◆ **Your objective**: Quote the entries below from the line with "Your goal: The" through the line with "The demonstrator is", both ends included, and only those lines.

(Records contained in a dataset)
※

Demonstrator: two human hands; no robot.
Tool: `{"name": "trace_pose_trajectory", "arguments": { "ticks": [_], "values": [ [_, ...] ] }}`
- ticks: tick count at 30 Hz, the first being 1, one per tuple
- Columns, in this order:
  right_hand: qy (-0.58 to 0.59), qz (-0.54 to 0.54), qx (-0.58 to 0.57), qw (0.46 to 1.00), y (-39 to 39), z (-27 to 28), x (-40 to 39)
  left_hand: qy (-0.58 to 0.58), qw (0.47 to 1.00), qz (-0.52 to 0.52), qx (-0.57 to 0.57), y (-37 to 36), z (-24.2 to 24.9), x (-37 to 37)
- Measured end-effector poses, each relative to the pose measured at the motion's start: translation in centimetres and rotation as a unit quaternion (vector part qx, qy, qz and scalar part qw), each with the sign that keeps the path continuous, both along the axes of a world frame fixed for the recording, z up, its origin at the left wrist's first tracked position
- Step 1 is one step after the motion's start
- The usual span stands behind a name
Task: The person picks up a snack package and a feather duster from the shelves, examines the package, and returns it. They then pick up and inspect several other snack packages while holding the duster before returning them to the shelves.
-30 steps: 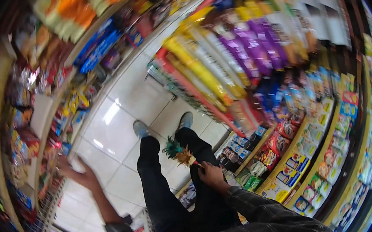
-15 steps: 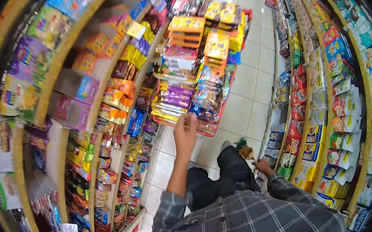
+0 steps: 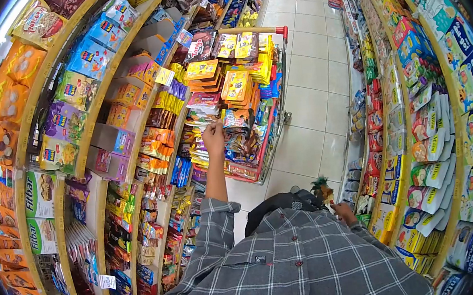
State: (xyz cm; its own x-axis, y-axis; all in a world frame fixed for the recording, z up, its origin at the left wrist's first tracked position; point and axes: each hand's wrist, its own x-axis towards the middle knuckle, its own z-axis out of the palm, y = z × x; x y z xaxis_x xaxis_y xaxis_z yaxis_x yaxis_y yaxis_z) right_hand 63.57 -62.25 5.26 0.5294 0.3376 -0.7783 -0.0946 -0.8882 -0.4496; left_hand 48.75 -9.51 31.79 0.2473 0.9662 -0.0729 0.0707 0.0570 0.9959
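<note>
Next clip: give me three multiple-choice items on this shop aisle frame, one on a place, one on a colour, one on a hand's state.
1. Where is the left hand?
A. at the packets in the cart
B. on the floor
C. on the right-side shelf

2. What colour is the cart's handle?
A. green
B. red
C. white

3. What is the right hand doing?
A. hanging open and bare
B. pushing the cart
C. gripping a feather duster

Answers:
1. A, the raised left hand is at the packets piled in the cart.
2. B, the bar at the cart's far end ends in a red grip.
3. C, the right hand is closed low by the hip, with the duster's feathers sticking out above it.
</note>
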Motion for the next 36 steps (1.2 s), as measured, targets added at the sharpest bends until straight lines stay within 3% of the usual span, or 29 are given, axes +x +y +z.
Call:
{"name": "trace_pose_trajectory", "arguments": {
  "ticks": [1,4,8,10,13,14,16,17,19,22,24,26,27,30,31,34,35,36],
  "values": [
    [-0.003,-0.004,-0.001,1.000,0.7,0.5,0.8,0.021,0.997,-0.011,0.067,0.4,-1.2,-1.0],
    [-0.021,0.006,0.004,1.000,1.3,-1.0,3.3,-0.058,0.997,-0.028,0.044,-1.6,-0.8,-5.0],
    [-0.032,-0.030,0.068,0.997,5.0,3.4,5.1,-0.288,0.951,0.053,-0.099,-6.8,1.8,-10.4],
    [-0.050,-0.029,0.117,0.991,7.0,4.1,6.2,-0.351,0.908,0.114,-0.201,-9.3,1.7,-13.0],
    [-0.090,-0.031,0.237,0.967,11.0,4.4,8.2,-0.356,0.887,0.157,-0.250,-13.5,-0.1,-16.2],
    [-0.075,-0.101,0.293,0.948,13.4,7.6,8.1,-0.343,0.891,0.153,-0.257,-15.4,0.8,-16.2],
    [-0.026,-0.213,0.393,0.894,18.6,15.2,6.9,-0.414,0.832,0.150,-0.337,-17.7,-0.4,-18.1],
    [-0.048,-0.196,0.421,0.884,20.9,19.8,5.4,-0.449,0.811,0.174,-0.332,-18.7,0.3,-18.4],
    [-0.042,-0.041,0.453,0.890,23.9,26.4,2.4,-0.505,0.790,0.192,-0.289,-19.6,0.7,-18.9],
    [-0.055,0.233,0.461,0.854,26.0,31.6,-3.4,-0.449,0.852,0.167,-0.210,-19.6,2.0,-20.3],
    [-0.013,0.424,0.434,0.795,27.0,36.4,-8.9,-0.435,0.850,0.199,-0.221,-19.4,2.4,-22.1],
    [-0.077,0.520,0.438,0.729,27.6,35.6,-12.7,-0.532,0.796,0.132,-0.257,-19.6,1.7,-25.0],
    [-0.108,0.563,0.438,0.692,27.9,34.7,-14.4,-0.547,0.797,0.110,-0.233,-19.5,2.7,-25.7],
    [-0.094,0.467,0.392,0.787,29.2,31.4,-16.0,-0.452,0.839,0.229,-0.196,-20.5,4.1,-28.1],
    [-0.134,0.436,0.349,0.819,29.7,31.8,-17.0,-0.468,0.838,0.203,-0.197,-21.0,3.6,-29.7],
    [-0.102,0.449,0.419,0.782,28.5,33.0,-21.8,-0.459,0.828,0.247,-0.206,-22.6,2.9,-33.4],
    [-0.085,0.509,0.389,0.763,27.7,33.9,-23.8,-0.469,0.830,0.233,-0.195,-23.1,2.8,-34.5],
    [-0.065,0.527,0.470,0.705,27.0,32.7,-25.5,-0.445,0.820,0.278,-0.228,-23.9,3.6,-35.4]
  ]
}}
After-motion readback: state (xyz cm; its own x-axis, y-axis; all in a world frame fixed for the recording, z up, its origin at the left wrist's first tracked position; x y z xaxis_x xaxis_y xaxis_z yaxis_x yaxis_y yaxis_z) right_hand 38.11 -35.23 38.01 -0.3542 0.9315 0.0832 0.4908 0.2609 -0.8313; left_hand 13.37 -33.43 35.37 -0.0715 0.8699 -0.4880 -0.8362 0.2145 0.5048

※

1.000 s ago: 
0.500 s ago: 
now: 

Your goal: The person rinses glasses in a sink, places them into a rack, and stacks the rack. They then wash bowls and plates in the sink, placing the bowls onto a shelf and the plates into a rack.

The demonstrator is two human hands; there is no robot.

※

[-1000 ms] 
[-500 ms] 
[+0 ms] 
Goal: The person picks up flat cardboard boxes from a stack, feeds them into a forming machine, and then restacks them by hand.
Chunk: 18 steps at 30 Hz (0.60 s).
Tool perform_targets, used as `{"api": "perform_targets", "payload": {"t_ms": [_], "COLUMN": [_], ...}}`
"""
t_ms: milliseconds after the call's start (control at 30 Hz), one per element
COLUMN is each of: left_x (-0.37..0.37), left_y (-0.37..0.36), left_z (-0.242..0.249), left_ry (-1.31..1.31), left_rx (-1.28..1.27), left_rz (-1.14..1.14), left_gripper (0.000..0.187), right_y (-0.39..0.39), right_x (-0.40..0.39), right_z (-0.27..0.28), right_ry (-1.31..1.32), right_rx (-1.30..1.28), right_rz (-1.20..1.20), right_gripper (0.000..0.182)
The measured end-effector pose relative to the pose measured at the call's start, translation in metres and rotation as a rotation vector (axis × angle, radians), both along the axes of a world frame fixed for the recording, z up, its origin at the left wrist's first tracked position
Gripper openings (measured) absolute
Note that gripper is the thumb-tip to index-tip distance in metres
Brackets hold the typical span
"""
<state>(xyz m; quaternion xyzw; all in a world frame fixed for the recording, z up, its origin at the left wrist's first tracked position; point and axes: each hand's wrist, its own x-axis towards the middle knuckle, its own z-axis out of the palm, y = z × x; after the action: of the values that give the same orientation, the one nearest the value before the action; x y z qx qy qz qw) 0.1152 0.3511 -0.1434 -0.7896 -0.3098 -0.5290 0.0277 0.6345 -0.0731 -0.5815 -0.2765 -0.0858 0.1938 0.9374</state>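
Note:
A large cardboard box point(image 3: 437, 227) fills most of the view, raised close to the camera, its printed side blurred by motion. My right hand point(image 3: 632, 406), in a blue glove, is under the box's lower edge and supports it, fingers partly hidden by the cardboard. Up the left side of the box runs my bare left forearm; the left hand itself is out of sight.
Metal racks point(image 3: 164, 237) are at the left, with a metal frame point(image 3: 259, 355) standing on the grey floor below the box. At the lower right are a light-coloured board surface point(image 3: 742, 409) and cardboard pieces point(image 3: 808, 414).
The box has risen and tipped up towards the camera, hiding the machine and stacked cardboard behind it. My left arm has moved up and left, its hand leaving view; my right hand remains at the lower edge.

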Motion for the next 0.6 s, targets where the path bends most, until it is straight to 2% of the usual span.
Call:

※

◆ **Task response**:
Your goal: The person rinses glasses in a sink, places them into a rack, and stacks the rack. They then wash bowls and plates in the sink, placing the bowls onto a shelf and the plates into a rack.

The demonstrator is two human hands; there is no robot.

What the exercise asked for is complete.